To all this the board listened with profound attention, while the chairman presided and the secretary took notes. I then produced the cigar-case. It was passed from hand to hand, and recognized by all. There was not a man present who did not remember that plain cigar-case with its silver monogram, or to whom it seemed anything less than entirely corroborative of my evidence. When at length I had told all that I had to tell, the chairman whispered something to the secretary; the secretary touched a silver hand-bell, and the guard, Benjamin Somers, was ushered into the room. He was then examined as carefully as myself. He declared that he knew Mr. John Dwerrihouse perfectly well, that he could not be mistaken in him, that he remembered going down with the 4:15 on the afternoon in question, that he remembered me, and that, there being one or two empty first-class compartments on that special afternoon, he had, in compliance with my request, placed me in a carriage by myself.
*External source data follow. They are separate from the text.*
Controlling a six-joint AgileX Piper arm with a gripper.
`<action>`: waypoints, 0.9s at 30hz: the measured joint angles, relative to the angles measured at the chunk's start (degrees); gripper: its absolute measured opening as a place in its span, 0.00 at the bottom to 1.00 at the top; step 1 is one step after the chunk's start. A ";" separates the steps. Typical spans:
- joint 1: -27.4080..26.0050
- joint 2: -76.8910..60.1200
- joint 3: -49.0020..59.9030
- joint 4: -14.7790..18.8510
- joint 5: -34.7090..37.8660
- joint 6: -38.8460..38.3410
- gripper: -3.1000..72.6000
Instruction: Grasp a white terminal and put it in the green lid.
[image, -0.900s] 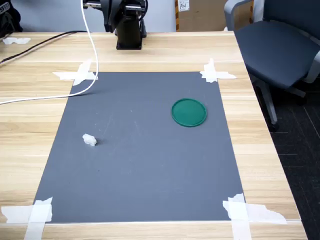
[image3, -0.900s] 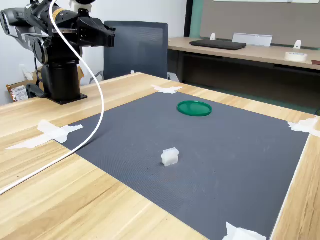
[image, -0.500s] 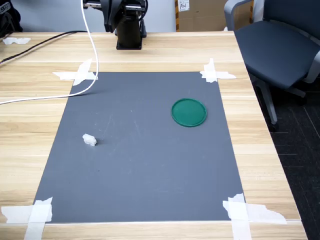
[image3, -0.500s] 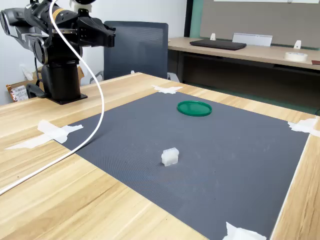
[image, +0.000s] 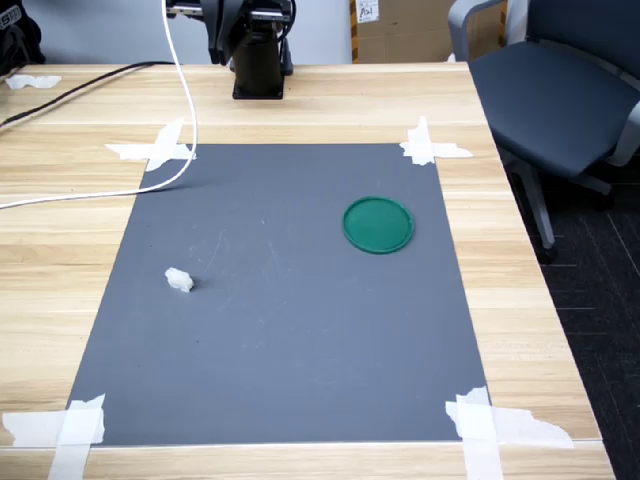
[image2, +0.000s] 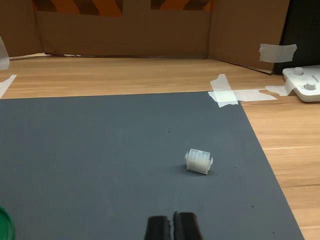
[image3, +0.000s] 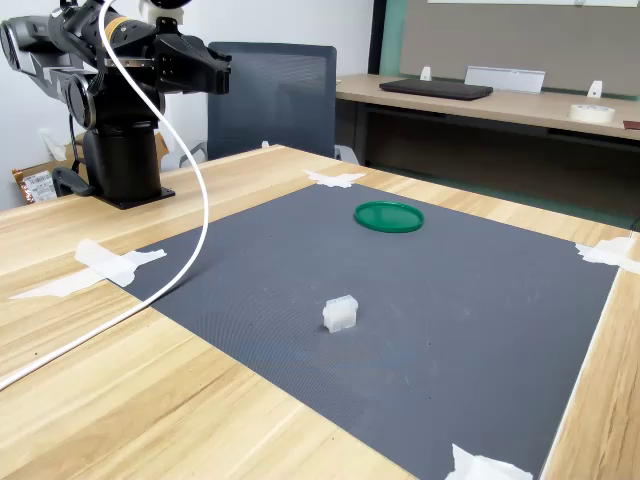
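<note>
Nothing of the task is done yet, as far as the views show: the grasp, the carry and the drop into the lid all remain.

Going left to right in the first exterior view, the white terminal lies alone on the dark grey mat, near its left edge, and the green lid sits well apart from it toward the mat's right side, with nothing in it. The arm is folded up over its base at the far edge of the wooden table, well away from both. In the wrist view the gripper shows only its two dark fingertips, pressed together with nothing between them, and the terminal rests on the mat ahead of them, untouched.

Counted: one white terminal, one green lid, one mat, four taped corners of white tape, and one white cable trailing across the table on the first exterior view's left.
</note>
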 joint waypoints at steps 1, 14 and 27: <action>0.00 0.00 0.00 0.00 0.00 0.00 0.01; 0.00 9.21 -3.36 0.04 -0.04 0.00 0.01; 0.00 27.78 -13.89 -1.17 -0.07 -4.83 0.00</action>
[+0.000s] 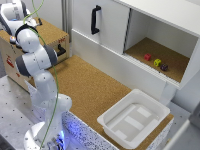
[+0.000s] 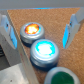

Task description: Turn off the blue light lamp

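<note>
- Only the wrist view shows the lit blue lamp (image 2: 43, 49), between spread, empty gripper (image 2: 41, 31) fingers.
- Green lamp (image 2: 65, 77) cut off; orange lamp (image 2: 32, 30) beside.

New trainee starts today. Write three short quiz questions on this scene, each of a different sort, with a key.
1. True or false: in the wrist view, the blue lamp is lit.
2. Which lamp sits beside it, also lit? A. orange lamp B. purple lamp C. white lamp
3. Fill in: in the exterior view, the white bin on the cork table holds ____.

Key: 1 true. 2 A. 3 nothing; the small red, yellow-green and dark blocks lie in the open cabinet instead. The gripper fingers stand apart on either side of the lamps.
</note>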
He was positive that I remained alone in that compartment all the way from London to Clayborough. He was ready to take his oath that Mr. Dwerrihouse was neither in that carriage with me, nor in any compartment of that train. He remembered distinctly to have examined my ticket at Blackwater; was certain that there was no one else at that time in the carriage; could not have failed to observe a second person, if there had been one; had that second person been Mr. John Dwerrihouse should have quietly double-locked the door of the carriage and have at once given information to the Blackwater station-master. So clear, so decisive, so ready was Somers with this testimony, that the board looked fairly puzzled.
"You hear this person's statement, Mr. Langford," said the chairman. "It contradicts yours in every particular. What have you to say in reply?"
"I can only repeat what I said before. I am quite as positive of the truth of my own assertions as Mr. Somers can be of the truth of his."
"You say that Mr. Dwerrihouse alighted at Blackwater, and that he was in possession of a private key. Are you sure that he had not alighted by means of that key before the guard came round for the tickets?"
"I am quite positive that he did not leave the carriage till the train had fairly entered the station, and the other Blackwater passengers alighted. I even saw that he was met there by a friend."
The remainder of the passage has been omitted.